Se suponía que esta nunca sería mi vida.

Llamé a Samantha.

—¿Cómo te fue?

—Todo salió a la mierda —dije con la voz entrecortada.

—¿Qué?

—Camron está tomando el control. Dijo que me asignan a la casa de la manada. Para entretener a los invitados. Creo... creo que están convirtiendo a las omegas en esclavas domésticas.

Ella se quedó en silencio.

—¿Qué clase de entretenimiento? —preguntó finalmente.

—No lo dijo. Pero sonaba... mal.

—Oh, por la diosa —susurró Sam—. Pensé que estaban bromeando. Pero los he oído hablar de esto. Quieren reintroducir a las omegas domésticas.

—¿Qué significa eso, exactamente? —pregunté, aunque ya lo sabía.

—Es esclavitud, Elli —dijo ella—. Omegas asignadas. Cocinar, limpiar... y algo peor.

Miré fijamente el teléfono en mi mano. Esperé a que Sam continuara su explicación. Pero no pasó nada. Había tenido la pequeña esperanza de que, de alguna manera, me hubiera equivocado en mi reacción inicial y que solo fuera mi mente volviéndose loca. Claramente, no lo era.
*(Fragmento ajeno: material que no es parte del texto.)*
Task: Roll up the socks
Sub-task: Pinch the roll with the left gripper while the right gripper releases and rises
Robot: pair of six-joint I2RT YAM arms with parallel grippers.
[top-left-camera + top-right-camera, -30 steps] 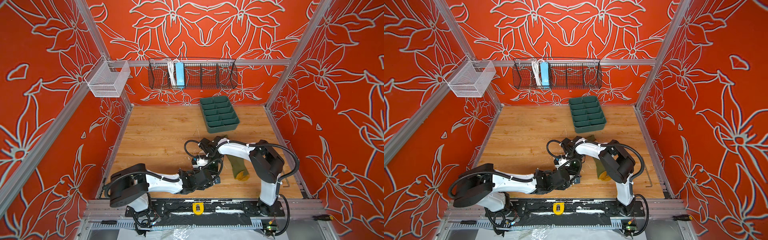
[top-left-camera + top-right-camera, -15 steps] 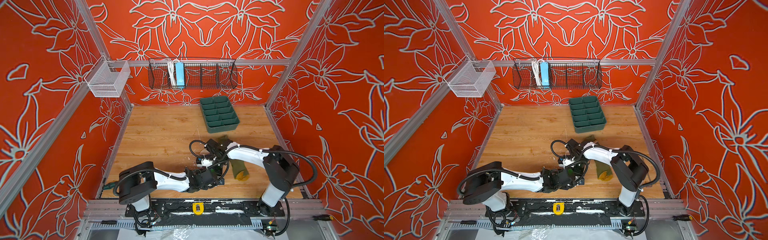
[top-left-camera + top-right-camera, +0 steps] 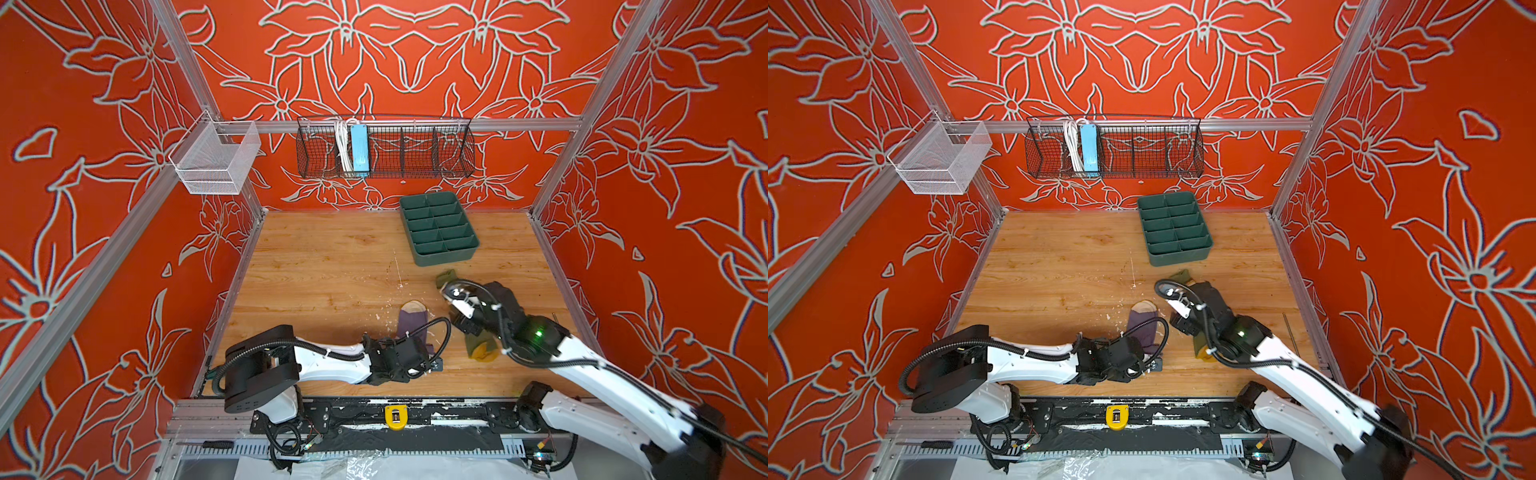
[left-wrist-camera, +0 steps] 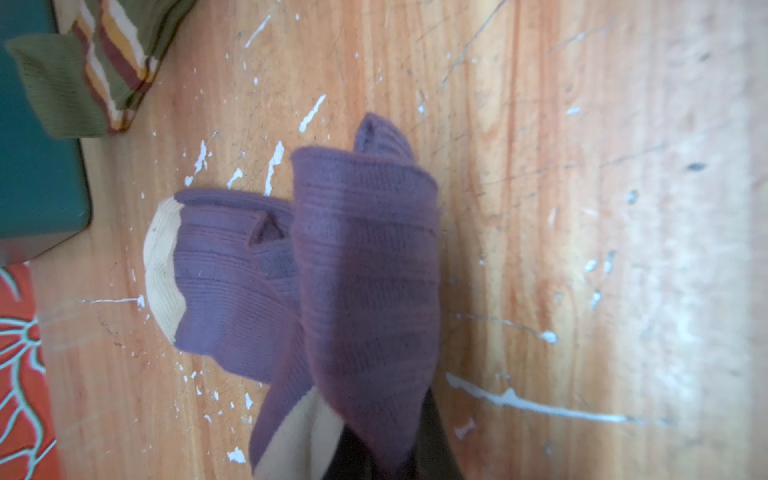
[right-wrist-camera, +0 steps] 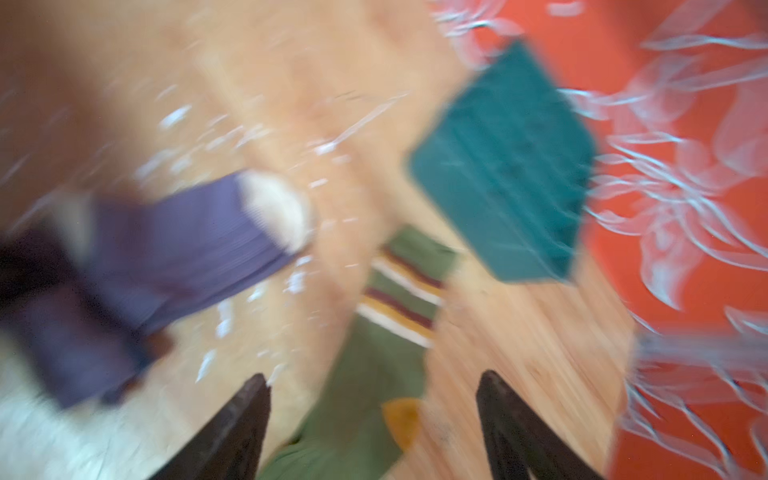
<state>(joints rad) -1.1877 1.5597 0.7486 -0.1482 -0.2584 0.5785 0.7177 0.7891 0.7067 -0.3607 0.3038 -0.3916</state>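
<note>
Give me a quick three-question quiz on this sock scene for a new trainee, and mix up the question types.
1. True or false: the left gripper is shut on the purple sock.
2. Pick one. The right gripper, above the olive sock, is: A open; B shut on that sock; C shut on the purple sock.
3. How many socks lie in the green tray?
Key: 1 true; 2 A; 3 none.
</note>
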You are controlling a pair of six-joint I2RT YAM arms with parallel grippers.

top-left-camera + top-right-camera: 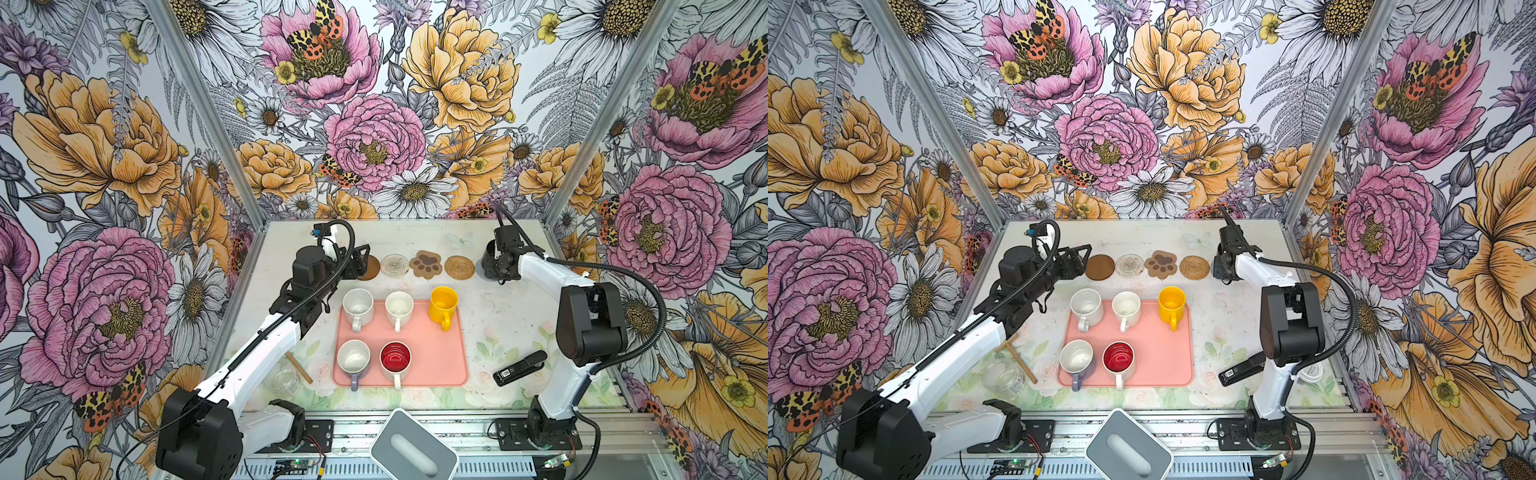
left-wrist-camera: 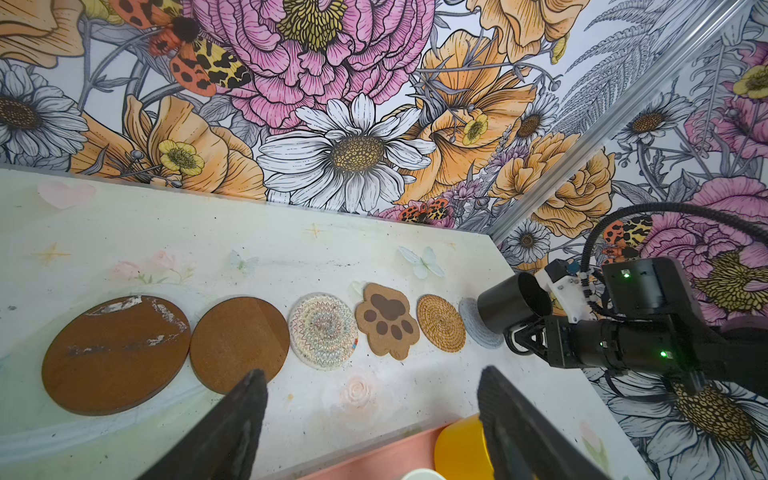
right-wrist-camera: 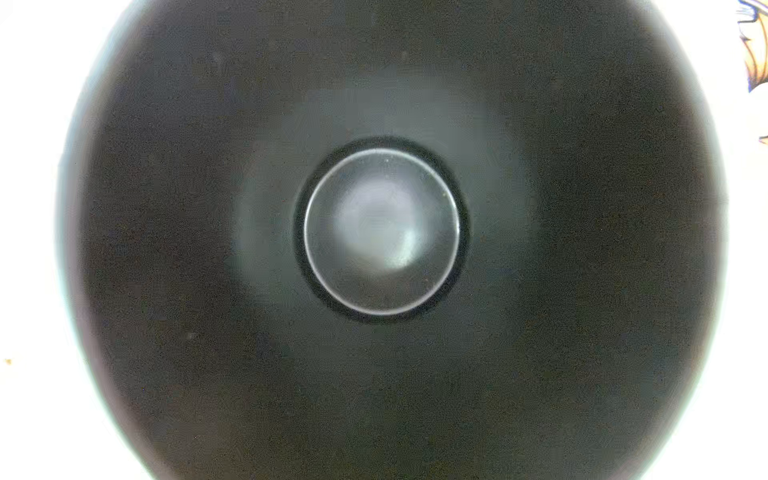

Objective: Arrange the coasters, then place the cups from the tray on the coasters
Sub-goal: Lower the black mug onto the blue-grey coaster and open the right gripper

Mi estómago dio un vuelco.

—¿Es siquiera legal? —pregunté.

—No lo sé. Hablaré con mis padres.

Solo pensar en ello me daba náuseas. No era como si pudiera negarme; no tenía voz ni voto en esta decisión.

—Tengo que decírselo a mis padres —susurré—. Estarán tan avergonzados.

—Encontraremos una salida, Elli. Te lo juro.

Colgué y me quedé en silencio. Cerré los ojos e incliné la cabeza hacia atrás contra el reposacabezas. Mi cuerpo estaba tan pesado que no pude encontrar la voluntad para sentarme derecha. Sentí el impulso de arreglarme el cabello, de tomar el control de mí misma o de la situación de alguna manera, y mi cabello era un desastre, pero ya no creo que importe; ya no habría razón para arreglarlo.

Me quedé sentada en el coche durante una hora, mirando por la ventana. Intenté serenarme. Mecánicamente, encendí el coche para conducir a casa hacia nuestra granja. Las lágrimas se habían detenido momentáneamente, y necesitaba aprovechar este momento de apatía para ser práctica, antes de volver a desmoronarme.

No había nada que pudiera hacer para cambiar esto. Así que lo menos que podía hacer era intentar suavizar el golpe para mi familia.

—Hola, papá —murmuré en voz alta—. Mi asignación permanente es puta de la manada.

Las palabras supieron tan viles como esperaba.

Sacudí la cabeza. No había forma de prepararse para esto.